Exercise brief: Look through the records below for the line holding "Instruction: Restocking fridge". Write it out exactly, with each following line through the line holding "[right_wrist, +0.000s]".

====== Supplied material

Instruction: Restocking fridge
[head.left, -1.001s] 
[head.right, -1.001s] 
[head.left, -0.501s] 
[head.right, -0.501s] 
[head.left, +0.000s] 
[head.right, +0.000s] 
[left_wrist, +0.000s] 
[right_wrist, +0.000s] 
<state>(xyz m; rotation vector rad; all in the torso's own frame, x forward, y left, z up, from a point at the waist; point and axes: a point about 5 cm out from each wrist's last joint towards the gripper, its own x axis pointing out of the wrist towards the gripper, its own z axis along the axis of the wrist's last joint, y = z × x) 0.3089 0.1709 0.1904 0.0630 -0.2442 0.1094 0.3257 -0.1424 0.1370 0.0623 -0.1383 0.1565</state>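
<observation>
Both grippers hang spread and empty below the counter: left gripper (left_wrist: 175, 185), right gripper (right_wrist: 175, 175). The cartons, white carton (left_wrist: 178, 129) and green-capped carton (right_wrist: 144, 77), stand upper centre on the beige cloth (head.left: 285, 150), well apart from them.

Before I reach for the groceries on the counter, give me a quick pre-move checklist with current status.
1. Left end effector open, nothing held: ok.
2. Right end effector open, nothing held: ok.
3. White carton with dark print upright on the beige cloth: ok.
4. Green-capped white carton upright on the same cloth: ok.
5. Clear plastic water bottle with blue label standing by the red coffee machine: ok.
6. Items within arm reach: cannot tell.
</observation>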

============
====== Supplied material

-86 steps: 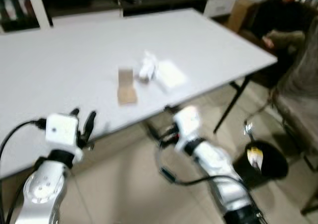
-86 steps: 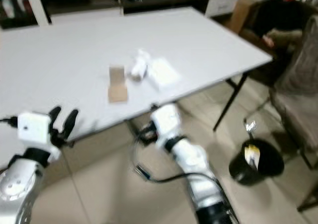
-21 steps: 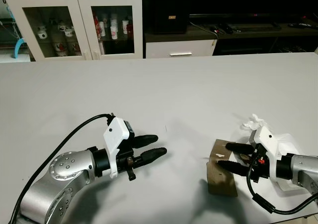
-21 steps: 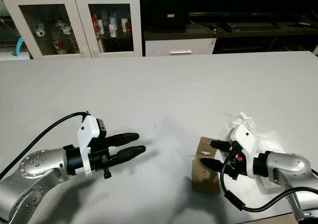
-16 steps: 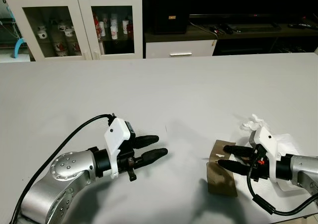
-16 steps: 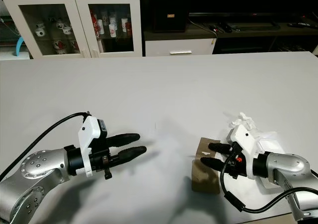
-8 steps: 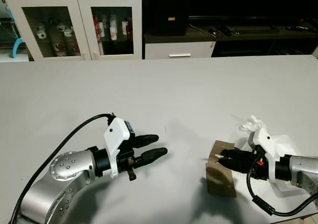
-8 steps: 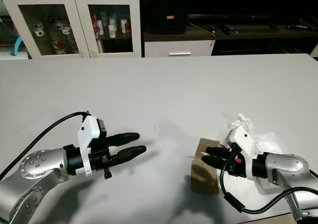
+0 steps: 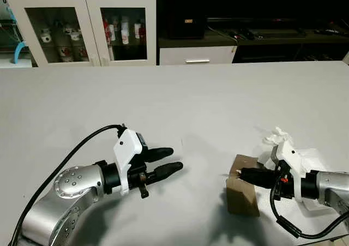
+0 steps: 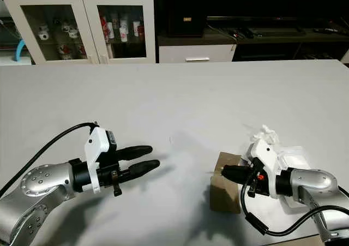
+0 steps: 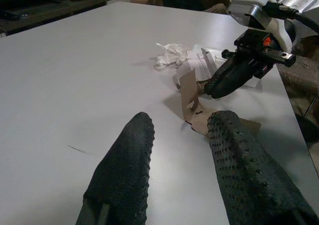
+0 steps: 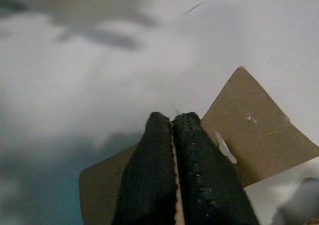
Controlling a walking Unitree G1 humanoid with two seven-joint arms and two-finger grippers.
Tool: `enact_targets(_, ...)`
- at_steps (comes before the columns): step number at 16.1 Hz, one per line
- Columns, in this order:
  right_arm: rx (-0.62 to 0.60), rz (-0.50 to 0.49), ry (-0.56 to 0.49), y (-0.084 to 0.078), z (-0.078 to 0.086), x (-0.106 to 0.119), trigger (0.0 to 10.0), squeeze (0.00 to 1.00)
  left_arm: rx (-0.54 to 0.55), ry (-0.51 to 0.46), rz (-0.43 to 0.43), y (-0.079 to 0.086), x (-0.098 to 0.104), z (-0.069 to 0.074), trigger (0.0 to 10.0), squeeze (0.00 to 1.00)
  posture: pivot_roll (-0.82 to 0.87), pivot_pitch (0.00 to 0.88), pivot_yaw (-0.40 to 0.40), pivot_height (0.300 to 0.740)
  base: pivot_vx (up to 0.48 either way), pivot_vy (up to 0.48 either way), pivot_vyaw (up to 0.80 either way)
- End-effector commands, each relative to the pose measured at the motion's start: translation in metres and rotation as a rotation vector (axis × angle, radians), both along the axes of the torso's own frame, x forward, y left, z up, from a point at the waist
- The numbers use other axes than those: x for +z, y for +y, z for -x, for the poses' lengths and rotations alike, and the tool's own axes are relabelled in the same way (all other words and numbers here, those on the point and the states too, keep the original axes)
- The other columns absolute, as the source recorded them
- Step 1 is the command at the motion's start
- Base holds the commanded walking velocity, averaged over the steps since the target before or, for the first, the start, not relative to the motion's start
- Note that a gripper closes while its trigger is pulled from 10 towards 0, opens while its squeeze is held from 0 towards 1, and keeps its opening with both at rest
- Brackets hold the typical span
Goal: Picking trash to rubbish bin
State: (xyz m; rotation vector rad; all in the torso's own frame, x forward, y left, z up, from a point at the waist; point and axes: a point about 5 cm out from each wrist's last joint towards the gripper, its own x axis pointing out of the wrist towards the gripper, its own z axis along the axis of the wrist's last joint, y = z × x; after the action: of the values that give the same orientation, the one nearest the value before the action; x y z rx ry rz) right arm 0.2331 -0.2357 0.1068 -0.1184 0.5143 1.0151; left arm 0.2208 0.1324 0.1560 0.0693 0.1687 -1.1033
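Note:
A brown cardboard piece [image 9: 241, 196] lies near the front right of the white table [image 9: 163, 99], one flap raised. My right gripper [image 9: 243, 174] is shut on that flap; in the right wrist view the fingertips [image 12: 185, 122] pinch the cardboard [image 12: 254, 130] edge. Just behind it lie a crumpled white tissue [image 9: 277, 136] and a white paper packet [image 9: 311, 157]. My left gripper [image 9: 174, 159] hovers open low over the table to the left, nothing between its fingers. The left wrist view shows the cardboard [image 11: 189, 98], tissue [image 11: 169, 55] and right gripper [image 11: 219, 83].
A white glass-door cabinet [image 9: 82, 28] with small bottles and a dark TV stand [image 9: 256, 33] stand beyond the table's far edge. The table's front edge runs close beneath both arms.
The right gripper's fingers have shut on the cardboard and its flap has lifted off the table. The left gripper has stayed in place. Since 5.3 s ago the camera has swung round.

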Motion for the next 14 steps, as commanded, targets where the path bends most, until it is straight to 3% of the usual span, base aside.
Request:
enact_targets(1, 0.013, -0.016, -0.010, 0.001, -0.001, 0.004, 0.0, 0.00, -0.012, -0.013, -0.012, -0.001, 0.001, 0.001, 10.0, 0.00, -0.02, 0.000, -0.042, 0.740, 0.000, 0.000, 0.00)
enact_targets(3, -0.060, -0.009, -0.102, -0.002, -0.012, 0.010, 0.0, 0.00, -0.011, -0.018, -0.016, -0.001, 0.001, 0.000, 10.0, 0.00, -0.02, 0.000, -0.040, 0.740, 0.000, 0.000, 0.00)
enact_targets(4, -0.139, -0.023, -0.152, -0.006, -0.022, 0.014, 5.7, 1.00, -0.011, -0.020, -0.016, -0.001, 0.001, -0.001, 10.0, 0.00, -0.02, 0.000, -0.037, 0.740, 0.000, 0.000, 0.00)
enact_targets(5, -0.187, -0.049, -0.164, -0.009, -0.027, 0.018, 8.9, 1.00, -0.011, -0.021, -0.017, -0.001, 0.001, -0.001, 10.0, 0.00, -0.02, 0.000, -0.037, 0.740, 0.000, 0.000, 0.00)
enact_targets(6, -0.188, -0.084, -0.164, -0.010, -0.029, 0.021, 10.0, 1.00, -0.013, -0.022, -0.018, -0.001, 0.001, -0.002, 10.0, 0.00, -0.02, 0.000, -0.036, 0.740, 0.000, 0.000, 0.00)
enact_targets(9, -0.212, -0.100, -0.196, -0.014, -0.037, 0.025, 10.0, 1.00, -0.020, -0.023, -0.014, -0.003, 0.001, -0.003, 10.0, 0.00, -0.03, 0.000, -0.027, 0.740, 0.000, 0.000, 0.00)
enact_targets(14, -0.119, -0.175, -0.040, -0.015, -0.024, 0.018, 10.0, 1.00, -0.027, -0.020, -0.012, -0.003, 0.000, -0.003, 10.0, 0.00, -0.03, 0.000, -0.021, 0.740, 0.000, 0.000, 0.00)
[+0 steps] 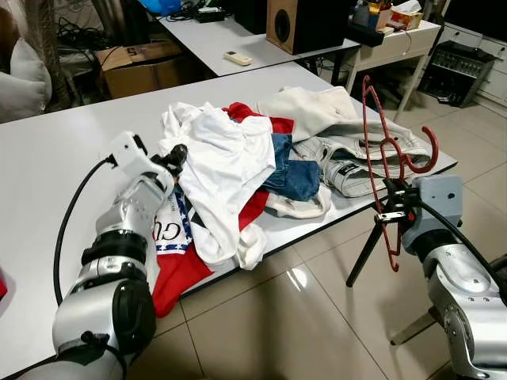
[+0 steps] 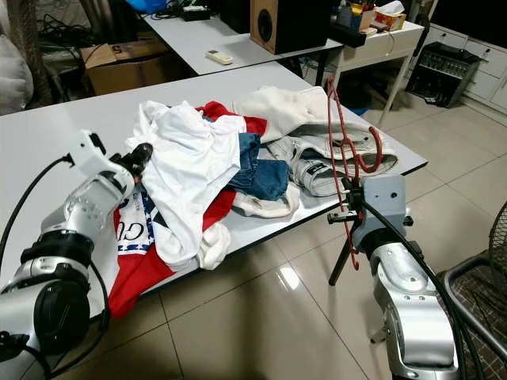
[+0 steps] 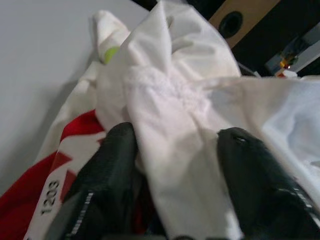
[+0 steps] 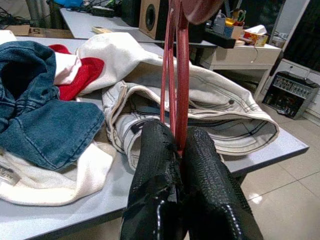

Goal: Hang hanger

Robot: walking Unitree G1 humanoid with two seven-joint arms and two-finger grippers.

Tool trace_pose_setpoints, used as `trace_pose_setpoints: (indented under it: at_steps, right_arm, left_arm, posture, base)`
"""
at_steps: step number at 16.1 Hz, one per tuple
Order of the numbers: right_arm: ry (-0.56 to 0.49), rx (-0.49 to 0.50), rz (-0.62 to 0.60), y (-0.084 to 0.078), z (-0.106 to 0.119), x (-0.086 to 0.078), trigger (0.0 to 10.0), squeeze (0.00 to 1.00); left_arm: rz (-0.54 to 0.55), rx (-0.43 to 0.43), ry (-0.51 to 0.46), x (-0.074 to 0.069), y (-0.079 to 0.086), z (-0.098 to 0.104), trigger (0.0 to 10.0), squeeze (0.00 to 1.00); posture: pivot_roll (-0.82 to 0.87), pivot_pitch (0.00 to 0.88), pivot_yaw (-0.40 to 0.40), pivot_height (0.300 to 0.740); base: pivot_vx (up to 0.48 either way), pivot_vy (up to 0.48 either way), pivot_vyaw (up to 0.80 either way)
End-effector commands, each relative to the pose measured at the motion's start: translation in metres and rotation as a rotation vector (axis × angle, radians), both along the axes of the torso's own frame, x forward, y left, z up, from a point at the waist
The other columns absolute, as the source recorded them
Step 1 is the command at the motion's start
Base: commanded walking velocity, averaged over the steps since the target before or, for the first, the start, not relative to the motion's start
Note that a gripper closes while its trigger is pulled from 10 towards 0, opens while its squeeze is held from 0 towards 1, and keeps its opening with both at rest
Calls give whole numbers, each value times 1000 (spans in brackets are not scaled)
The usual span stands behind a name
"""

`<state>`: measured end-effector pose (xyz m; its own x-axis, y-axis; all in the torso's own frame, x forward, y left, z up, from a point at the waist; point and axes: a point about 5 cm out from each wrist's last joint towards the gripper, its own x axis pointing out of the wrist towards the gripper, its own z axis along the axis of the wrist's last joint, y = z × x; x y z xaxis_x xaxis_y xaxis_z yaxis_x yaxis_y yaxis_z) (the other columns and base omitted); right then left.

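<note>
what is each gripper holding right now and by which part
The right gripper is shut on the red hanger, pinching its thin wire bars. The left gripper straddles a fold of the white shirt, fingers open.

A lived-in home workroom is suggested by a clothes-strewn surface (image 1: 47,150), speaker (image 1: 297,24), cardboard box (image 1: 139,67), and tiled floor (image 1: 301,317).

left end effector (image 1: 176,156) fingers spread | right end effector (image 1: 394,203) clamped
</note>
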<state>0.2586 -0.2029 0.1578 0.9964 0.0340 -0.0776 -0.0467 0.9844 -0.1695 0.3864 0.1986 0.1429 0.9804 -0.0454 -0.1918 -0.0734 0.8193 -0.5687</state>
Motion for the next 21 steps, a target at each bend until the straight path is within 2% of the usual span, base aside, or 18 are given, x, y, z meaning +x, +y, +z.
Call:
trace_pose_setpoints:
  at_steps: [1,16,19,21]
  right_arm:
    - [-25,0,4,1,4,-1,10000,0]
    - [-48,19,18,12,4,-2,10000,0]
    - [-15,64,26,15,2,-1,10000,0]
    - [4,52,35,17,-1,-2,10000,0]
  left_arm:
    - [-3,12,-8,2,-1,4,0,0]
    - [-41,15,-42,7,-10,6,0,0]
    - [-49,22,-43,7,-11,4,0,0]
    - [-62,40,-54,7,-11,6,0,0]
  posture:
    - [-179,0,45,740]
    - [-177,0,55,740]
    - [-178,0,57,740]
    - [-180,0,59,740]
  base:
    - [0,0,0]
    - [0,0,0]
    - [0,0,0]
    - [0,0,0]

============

Response area:
Instruction: Restocking fridge
[head.left, -1.001s] 
[head.right, -1.001s] 
[head.left, -0.501s] 
[head.right, -0.501s] 
[head.left, +0.000s] 
[head.right, +0.000s] 
[left_wrist, +0.000s] 
[right_wrist, +0.000s] 

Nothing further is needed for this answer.